# Samuel Nadeau



## Priest (Jun 24, 2003)

Does anyone know how he is doing overseas? Me and him used to be tight but his cell phone hasn't been working and I haven't spoken to him in a while. he always had aspirations of playing in the NBA but it seems like he isnt making any noise overseas


----------



## AMR (Oct 5, 2003)

> Originally posted by <b>Priest</b>!
> Does anyone know how he is doing overseas? Me and him used to be tight but his cell phone hasn't been working and I haven't spoken to him in a while. he always had aspirations of playing in the NBA but it seems like he isnt making any noise overseas


Samuel Nadeau... You've made me ask me 'where the f... is Samuel Nadeau?' because he began the 02-03 season with Real Madrid and I didn't know where he was.
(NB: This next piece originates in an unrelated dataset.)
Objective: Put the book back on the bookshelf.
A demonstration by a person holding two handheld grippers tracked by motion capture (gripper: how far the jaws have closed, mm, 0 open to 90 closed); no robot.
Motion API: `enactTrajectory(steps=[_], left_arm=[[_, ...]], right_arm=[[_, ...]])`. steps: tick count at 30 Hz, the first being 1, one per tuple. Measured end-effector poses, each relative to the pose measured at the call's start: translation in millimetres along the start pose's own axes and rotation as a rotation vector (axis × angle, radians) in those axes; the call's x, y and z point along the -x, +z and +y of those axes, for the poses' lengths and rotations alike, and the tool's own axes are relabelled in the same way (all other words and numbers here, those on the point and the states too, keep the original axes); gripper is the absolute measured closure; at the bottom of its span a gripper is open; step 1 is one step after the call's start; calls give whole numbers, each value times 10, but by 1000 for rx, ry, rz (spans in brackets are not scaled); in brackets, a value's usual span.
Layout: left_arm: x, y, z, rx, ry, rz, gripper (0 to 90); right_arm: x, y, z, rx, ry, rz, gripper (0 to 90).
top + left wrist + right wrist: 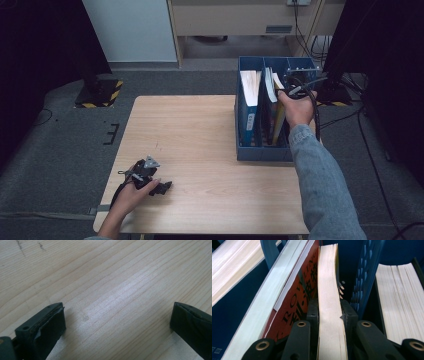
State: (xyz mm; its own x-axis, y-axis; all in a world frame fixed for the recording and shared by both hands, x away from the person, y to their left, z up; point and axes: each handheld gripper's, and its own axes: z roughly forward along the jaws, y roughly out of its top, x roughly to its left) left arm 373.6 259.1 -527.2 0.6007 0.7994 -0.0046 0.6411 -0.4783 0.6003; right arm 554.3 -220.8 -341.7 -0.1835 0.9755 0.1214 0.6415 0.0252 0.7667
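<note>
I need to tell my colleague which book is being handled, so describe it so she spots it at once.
Find the blue file box at the table's far right. In its middle compartment, beside a red-covered book, stands the thin book pinched by the right gripper, yellow-covered, page edges up.

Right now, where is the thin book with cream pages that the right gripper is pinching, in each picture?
High view: thin cream-paged book stands in the blue plastic file box, under the right hand.
Left gripper view: bare wooden table, no book.
Right gripper view: centre, between the jaws.
Shared landmark: the blue box.

Two grippers, one file box, four books.
</note>
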Motion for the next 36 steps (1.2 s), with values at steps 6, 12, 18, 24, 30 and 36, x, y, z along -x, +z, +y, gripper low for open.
enactTrajectory(steps=[6,12,18,24,30,36], left_arm=[[0,0,0,0,0,0,0],[0,0,1,0,0,0,0],[3,2,5,-2,2,-1,0],[10,3,4,-1,-3,-2,0],[11,4,5,-1,-3,-3,0],[13,7,6,2,1,0,0]], right_arm=[[9,24,-25,-5,7,-1,739],[-2,15,-43,-12,5,5,730],[-28,-4,-78,-33,2,10,722],[-52,-5,-89,-38,-8,10,708],[-31,-28,-94,-51,20,26,633],[12,-141,-143,-37,5,31,550]])
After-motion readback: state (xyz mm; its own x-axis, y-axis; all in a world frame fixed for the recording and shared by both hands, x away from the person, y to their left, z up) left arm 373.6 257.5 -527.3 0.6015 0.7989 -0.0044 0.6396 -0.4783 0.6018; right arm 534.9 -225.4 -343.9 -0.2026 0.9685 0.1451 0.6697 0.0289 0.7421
But I've searched in Google and I've seen that he's played this season for Limoges in France.


----------



## ballstorm (Nov 30, 2003)

You are right , AMR. Samuel played for limoges earlier in the season . Only 4 games . 3.8 pts , 1.3 rbds in 14 mn , in a team which is arguably the weakest in the whole french championship. Since then , I did not have any news from him. Strange..I'm going to investigate. I already posted in a few french forums. I keep you abreast.


----------